When both the key and value types were zero-sized, `BTreeMap` previously
called `heap::allocate` with `size == 0` for leaf nodes, which is
undefined behavior, and jemalloc would attempt to read invalid memory,
crashing the process.

This avoids undefined behavior by allocating enough space to store one
edge in leaf nodes that would otherwise have `size == 0`. Although this
uses extra memory, maps with zero-sized key types that have sensible
implementations of the ordering traits can only contain a single
key-value pair (and therefore only a single leaf node), and maps with
key and value types that are both zero-sized have few uses, if any.

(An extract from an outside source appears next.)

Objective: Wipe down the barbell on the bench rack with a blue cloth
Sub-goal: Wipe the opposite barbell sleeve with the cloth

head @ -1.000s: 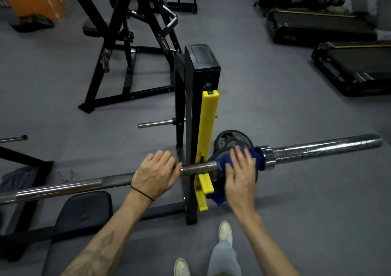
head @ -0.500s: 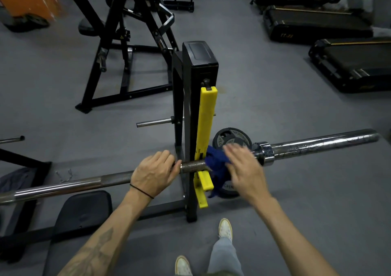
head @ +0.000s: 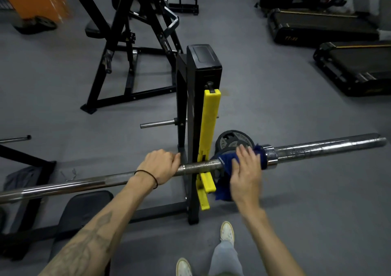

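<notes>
A steel barbell (head: 321,147) lies across the black bench rack upright (head: 197,114), resting on its yellow hook (head: 208,131). My left hand (head: 157,166) grips the bar's shaft just left of the upright. A blue cloth (head: 227,163) is draped over the bar between the hook and the sleeve collar, its loose end hanging below. My right hand (head: 246,176) presses the cloth onto the bar, fingers spread over it.
A black weight plate (head: 229,141) sits behind the bar on the rack's peg. The bench pad (head: 84,208) is at lower left. Another black machine (head: 131,49) stands behind, treadmills (head: 355,68) at right. My shoes (head: 227,232) are below the bar.
My right hand has slid the cloth back to the right along the bar, from beside the yellow hook toward the sleeve collar. My left hand has kept its grip.
</notes>
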### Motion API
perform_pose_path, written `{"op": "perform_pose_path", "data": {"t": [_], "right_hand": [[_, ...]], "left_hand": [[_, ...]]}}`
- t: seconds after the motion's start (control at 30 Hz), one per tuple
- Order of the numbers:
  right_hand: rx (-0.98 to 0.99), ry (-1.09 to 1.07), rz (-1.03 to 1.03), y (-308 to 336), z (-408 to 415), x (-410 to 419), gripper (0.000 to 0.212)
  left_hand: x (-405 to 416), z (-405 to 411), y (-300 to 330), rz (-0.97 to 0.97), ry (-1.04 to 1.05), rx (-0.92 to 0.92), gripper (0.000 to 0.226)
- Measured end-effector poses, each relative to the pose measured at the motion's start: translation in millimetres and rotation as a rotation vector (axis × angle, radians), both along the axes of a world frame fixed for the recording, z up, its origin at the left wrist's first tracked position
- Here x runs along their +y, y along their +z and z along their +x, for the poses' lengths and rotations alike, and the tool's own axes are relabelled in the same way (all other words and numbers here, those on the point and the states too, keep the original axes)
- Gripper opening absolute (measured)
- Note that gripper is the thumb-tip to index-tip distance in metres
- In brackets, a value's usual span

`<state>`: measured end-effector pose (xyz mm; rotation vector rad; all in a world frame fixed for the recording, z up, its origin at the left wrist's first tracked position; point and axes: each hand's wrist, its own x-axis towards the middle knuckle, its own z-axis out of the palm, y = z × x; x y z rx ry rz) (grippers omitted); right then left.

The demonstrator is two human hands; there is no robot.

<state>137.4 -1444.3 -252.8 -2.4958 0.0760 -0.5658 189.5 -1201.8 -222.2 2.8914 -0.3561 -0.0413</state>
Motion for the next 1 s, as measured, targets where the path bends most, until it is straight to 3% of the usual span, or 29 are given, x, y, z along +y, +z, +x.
{"op": "perform_pose_path", "data": {"t": [0.07, 0.13, 0.23, 0.3, 0.33, 0.43, 0.5, 0.63, 0.73, 0.8, 0.9, 1.0], "right_hand": [[-0.019, 0.215, 0.000, -4, -17, 29, 0.048], [-0.049, 0.384, -0.116, -3, -10, 7, 0.048], [-0.031, 0.139, -0.112, 3, 15, -39, 0.047], [0.027, -0.009, 0.000, 0, 3, -17, 0.048], [0.064, 0.014, 0.039, -2, -8, 6, 0.048], [0.014, 0.371, -0.105, -8, -29, 16, 0.050], [-0.025, 0.358, -0.230, -8, -10, -22, 0.049], [0.049, 0.005, -0.019, -4, 1, -16, 0.054], [0.050, 0.257, -0.067, -8, -20, 22, 0.052], [-0.011, 0.391, -0.205, -4, -5, -6, 0.049], [-0.022, 0.147, -0.165, -3, 14, -48, 0.048], [0.032, 0.023, -0.013, -8, -7, 1, 0.049]], "left_hand": [[0, 4, 2, -0.008, 0.011, 0.056, 0.055], [3, 0, 1, 0.036, 0.003, -0.072, 0.057], [1, -20, -14, 0.063, -0.014, -0.453, 0.050], [-5, -29, -27, 0.068, -0.025, -0.550, 0.046], [-6, -30, -30, 0.081, -0.034, -0.563, 0.045], [-2, -29, -36, 0.142, -0.143, -0.640, 0.045], [1, -30, -37, 0.195, -0.254, -0.676, 0.051], [2, -31, -37, 0.205, -0.256, -0.676, 0.059], [0, -32, -39, 0.197, -0.231, -0.675, 0.063], [1, -29, -39, 0.183, -0.208, -0.665, 0.064], [1, -28, -40, 0.182, -0.195, -0.657, 0.064], [1, -30, -43, 0.174, -0.209, -0.656, 0.064]]}}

Furthermore, this is a temporary fix that will likely be unnecessary
once the `BTreeMap` implementation is rewritten to use parent pointers.

Closes #28493.
---
 src/libcollections/btree/node.rs    |  7 +++-
 src/libcollectionstest/btree/map.rs | 53 +++++++++++++++++++++++++++++
 2 files changed, 59 insertions(+), 1 deletion(-)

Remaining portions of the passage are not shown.